Ospedale di Saronno, il medico respinge le accuse: "Non ho ucciso nessuno"

Per il 60enne anestesista, si trattava di persone a cui aveva "alleviato il dolore". L'amante-complice, l'infermiera di 39 anni, non risponde al gip

Leonardo Cazzaniga, medico 60enne in carcere a Busto Arsizio con l'accusa di avere ucciso quattro pazienti al pronto soccorso di Saronno, ha respinto l'accusa di omicidio volontario davanti al gip che l'ha interrogato venerdì mattina, spiegando invece di avere agito per «alleviare le sofferenze» dei pazienti stessi. Il suo legale ha chiesto gli arresti domiciliari.

L'anestesista è accusato sostanzialmente di avere somministrato un cocktail letale di farmaci a dosi molto elevate, che avrebbe provocato direttamente la morte dei pazienti, in alcuni casi anche non terminali. E, in "combutta" con l'amante Laura Taroni, infermiera 40enne che si trova in carcere a Como, di avere ucciso, con dosi elevate di insulina, il marito di lei, Massimo Guerra, morto a 45 anni nel 2013 con la convinzione di essere diabetico, cosa non vera perché alcuni esami del sangue sarebbero stati falsificati dallo stesso Cazzaniga.

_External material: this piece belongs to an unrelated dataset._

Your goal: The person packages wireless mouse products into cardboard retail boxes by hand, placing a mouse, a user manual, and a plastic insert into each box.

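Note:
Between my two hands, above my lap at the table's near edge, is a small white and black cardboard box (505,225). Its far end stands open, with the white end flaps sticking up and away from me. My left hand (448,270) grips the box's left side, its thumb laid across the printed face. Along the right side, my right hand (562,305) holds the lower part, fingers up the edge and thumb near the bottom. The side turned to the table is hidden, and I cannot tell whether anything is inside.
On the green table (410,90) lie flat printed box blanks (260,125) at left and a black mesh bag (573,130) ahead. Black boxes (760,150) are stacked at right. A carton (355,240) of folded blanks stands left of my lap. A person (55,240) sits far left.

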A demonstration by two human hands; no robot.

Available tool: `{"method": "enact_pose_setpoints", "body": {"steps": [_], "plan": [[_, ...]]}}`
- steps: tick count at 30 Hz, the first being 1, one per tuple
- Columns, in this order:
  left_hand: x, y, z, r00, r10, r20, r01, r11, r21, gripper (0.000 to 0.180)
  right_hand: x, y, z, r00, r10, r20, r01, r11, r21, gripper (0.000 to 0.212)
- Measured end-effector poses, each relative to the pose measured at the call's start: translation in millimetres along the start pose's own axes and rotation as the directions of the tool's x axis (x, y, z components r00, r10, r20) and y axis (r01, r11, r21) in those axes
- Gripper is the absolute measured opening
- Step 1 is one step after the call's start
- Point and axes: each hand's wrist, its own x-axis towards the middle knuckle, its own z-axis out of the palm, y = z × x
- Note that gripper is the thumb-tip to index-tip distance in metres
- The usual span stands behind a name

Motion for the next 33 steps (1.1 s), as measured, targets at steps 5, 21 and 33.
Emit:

Agghiaccianti le intercettazioni telefoniche. I due amanti parlano della morte dei parenti in modo assolutamente naturale. "Idea eccezionale" quella, per esempio, di far cremare il corpo di Guerra in modo che nessuno potesse risalire a quanto realmente successo e al reale stato di salute dell'uomo. Terrificante la frase che l'infermiera ad un certo punto pronuncia - al telefono con Cazzaniga - riguardo ai propri due figli, lanciando l'ipotesi di ucciderli. Ed è emerso che la donna somministrasse o facesse somministrare farmaci inutili al figlio maggiore, di undici anni.

Interrogata anche lei venerdì dal gip, la Taroni si è avvalsa della facoltà di non rispondere.

Indagata - tra gli altri - anche una dottoressa che aveva il contratto in scadenza e che, per questo motivo, si è rivolta al primario Nicola Scoppetta, anche lui indagato ma libero (il gip ha negato i domiciliari chiesti dalla procura). Secondo alcune intercettazioni, la dottoressa sapeva molte cose e avrebbe usato questa sua conoscenza per minacciare il primario di far "scoppiare un casino" se non fosse stata confermata.